Items listed in a dataset
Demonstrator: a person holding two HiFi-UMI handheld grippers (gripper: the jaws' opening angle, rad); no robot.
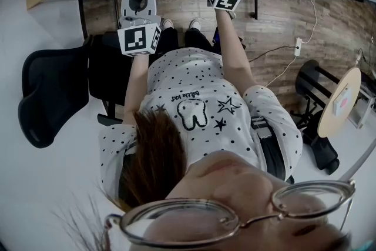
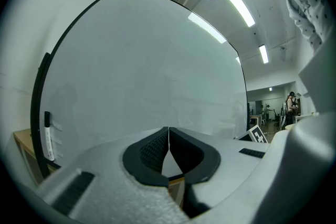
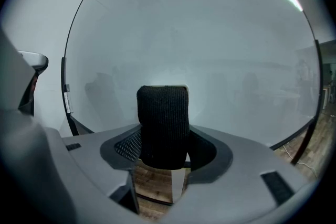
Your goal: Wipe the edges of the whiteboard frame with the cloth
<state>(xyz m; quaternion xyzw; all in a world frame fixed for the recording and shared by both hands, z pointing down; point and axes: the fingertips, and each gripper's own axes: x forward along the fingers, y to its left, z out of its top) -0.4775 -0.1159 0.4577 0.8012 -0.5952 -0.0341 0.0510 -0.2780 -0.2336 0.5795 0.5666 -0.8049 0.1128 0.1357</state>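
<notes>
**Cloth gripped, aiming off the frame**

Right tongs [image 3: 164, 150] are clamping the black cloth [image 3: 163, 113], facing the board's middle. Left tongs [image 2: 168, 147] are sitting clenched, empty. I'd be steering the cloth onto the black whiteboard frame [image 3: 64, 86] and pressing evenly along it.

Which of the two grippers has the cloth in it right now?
The right gripper: its jaws clamp a black knitted cloth. The left gripper has its jaws shut together on nothing.

Whiteboard frame [image 2: 37, 102] lower edge hidden behind left gripper [image 2: 168, 129]; marker [image 2: 48, 136] label unreadable
</notes>
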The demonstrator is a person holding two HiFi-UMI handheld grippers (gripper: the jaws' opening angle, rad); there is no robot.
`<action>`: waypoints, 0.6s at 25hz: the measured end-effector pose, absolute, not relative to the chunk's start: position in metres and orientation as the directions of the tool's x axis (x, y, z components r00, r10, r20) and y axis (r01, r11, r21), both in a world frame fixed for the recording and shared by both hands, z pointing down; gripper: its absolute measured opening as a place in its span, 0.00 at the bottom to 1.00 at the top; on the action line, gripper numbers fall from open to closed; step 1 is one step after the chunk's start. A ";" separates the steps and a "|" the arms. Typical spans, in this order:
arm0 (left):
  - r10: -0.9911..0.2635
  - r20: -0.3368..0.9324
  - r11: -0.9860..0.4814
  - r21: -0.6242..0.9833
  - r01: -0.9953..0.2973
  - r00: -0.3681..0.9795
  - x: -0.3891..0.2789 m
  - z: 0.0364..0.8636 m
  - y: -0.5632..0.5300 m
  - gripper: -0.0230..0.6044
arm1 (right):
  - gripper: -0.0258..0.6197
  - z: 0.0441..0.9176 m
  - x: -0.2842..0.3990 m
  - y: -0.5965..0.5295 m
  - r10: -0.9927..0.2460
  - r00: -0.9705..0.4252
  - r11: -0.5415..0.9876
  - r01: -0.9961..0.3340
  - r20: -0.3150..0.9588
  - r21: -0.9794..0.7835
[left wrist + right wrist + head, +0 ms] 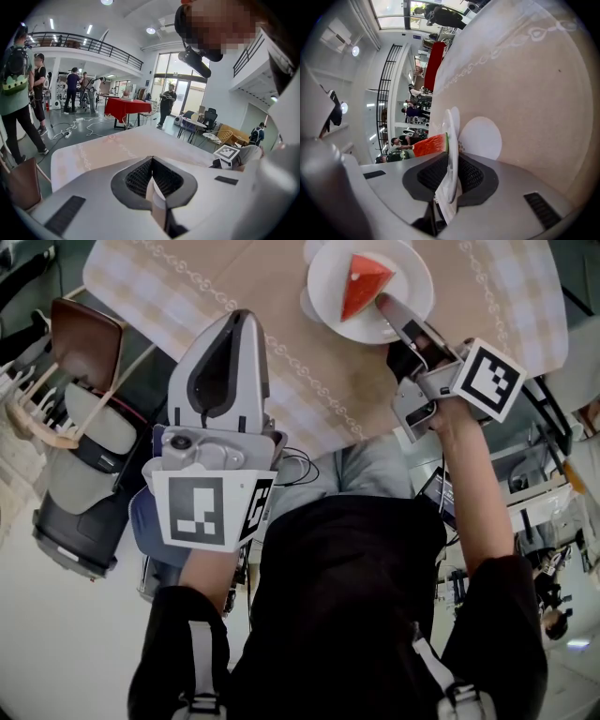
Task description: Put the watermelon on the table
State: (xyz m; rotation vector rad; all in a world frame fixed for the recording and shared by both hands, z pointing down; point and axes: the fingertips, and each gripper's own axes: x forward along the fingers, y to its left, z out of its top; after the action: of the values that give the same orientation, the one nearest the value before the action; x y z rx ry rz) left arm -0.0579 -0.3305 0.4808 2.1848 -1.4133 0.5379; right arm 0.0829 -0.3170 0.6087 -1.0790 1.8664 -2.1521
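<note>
A red watermelon wedge (364,282) lies on a white plate (412,277) at the far side of the table (281,362), which has a pale checked cloth. My right gripper (386,306) reaches in from the right and is shut on the plate's near rim. The right gripper view has the plate (452,136) edge-on between the pads of the right gripper (451,157), with the watermelon (431,144) on the plate's far side. My left gripper (239,317) hovers over the table's near left part. It is shut with nothing in it, and its pads meet in the left gripper view (151,159).
A white round disc (482,138) lies on the cloth beside the plate. A brown chair (84,338) and a wicker chair (37,409) stand left of the table. Several people and a red-covered table (126,107) are far off in the hall.
</note>
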 end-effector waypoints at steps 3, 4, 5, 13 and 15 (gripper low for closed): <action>-0.728 0.563 -0.355 0.180 -0.917 0.392 -0.055 0.482 -0.332 0.05 | 0.25 0.602 0.081 -0.316 -0.490 -0.766 -0.219 -0.355 0.417 -0.909; -0.728 0.563 -0.355 0.180 -0.917 0.392 -0.054 0.482 -0.332 0.05 | 0.27 0.601 0.080 -0.315 -0.482 -0.771 -0.211 -0.360 0.417 -0.909; -0.728 0.564 -0.354 0.180 -0.918 0.391 -0.054 0.482 -0.332 0.05 | 0.27 0.601 0.080 -0.313 -0.473 -0.772 -0.207 -0.370 0.424 -0.906; -0.731 0.564 -0.351 0.172 -0.920 0.384 -0.055 0.480 -0.331 0.05 | 0.32 0.603 0.089 -0.301 -0.441 -0.718 -0.138 -0.540 0.539 -0.831; -0.731 0.564 -0.354 0.168 -0.920 0.384 -0.053 0.479 -0.329 0.05 | 0.33 0.602 0.091 -0.300 -0.441 -0.721 -0.132 -0.538 0.535 -0.833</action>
State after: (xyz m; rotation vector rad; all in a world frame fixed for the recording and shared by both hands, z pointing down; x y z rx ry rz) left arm -0.0532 -0.3293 0.4793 2.1888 -1.4191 0.5511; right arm 0.0914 -0.2998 0.6020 -1.1969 2.1165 -2.1044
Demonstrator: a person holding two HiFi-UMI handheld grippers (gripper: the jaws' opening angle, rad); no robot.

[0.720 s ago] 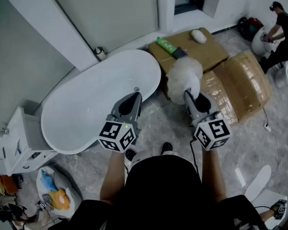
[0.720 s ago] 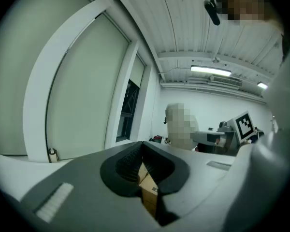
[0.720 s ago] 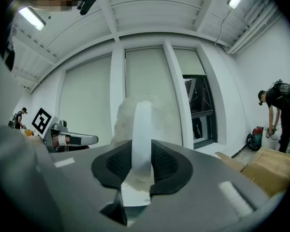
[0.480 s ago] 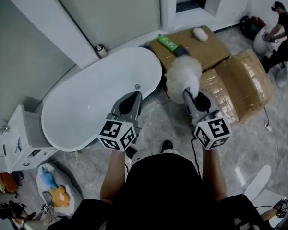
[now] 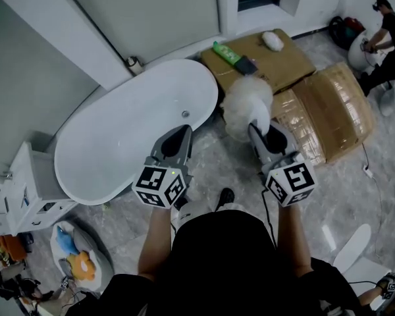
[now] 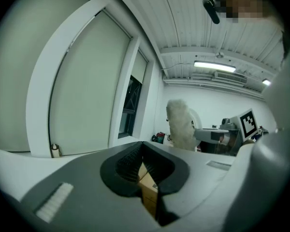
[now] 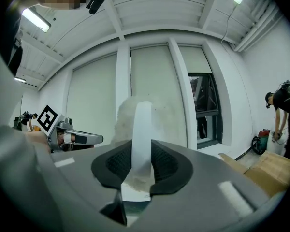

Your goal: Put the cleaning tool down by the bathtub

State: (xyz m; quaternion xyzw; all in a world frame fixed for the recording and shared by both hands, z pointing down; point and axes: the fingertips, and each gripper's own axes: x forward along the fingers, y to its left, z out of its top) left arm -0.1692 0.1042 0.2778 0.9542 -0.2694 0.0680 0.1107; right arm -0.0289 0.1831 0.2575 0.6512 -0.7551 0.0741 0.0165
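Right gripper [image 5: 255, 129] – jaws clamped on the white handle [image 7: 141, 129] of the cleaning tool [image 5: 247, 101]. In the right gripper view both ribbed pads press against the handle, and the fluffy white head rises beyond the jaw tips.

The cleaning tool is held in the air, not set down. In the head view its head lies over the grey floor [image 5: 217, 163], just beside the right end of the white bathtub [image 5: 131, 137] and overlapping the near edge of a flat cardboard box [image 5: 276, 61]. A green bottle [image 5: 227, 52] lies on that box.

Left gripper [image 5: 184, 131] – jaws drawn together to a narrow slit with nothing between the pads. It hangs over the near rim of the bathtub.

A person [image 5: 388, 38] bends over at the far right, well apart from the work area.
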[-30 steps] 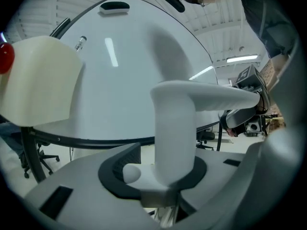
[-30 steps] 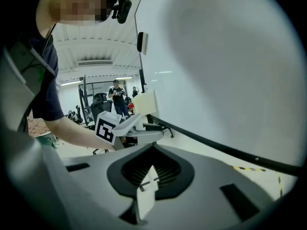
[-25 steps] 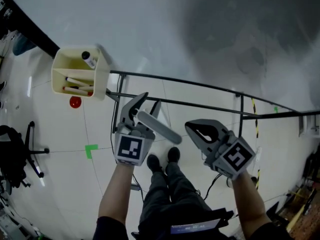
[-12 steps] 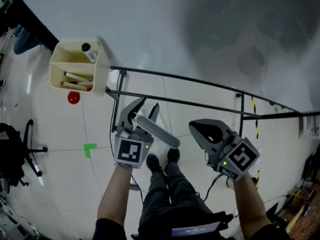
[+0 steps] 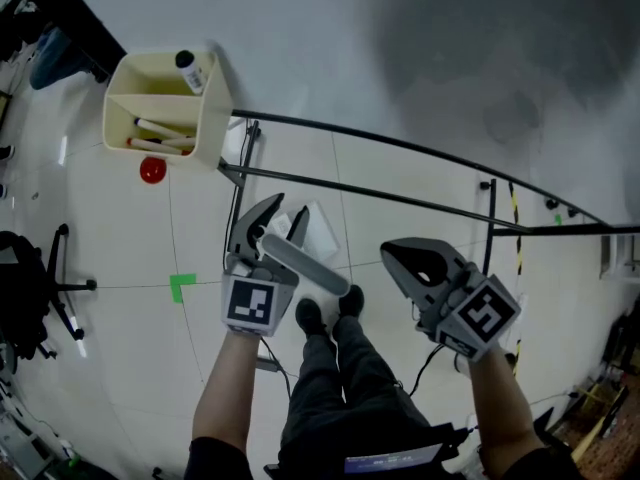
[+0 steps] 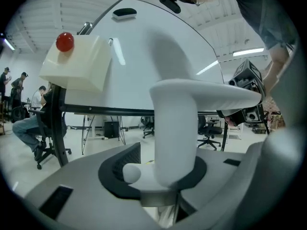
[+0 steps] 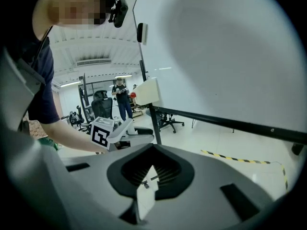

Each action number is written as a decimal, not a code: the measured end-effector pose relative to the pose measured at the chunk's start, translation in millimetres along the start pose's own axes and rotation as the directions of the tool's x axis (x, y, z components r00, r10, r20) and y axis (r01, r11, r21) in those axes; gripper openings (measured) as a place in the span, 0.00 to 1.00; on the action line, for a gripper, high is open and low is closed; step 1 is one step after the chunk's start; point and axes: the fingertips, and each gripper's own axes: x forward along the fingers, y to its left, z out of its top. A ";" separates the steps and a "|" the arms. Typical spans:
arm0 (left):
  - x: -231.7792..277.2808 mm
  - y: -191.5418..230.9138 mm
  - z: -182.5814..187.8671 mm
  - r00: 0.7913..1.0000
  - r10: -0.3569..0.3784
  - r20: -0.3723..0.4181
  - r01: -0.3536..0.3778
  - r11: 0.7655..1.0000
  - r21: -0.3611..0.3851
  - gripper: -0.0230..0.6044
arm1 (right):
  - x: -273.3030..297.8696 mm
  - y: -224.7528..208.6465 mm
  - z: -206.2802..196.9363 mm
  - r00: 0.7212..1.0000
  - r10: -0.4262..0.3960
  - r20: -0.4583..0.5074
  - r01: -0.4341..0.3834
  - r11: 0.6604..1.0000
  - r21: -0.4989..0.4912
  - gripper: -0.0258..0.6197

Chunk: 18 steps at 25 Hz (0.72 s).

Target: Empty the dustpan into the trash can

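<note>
My left gripper [image 5: 288,214] is shut on the dustpan's pale grey handle [image 5: 305,265], which lies slanted across its jaws in the head view. A white piece of the dustpan [image 5: 320,230] shows just beyond the jaws, over the floor. In the left gripper view the handle [image 6: 175,128] stands as a thick white post between the jaws, with a bar across its top. My right gripper [image 5: 398,256] hangs to the right at about the same height, jaws together and holding nothing I can make out. A thin pale sliver [image 7: 146,195] shows at its seam; I cannot tell what it is.
A large whiteboard [image 5: 400,48] on a black frame [image 5: 400,200] stands ahead. A cream tray [image 5: 165,113] with markers hangs on it, and a red knob [image 5: 152,170] sits beside the tray. On the floor are a green tape mark [image 5: 182,286] and an office chair [image 5: 40,298]. My shoes [image 5: 325,313] are below.
My left gripper has sunk a little with the handle in it. The right gripper has stayed where it was.
</note>
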 end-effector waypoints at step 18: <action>-79.7 31.6 -45.8 0.989 0.144 -0.015 -0.145 0.985 -0.091 0.28 | 31.6 50.3 -21.0 0.990 0.117 -0.085 -0.121 0.991 -0.050 0.06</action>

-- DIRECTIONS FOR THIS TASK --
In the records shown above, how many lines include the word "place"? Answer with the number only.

-- EXERCISE RESPONSE --
2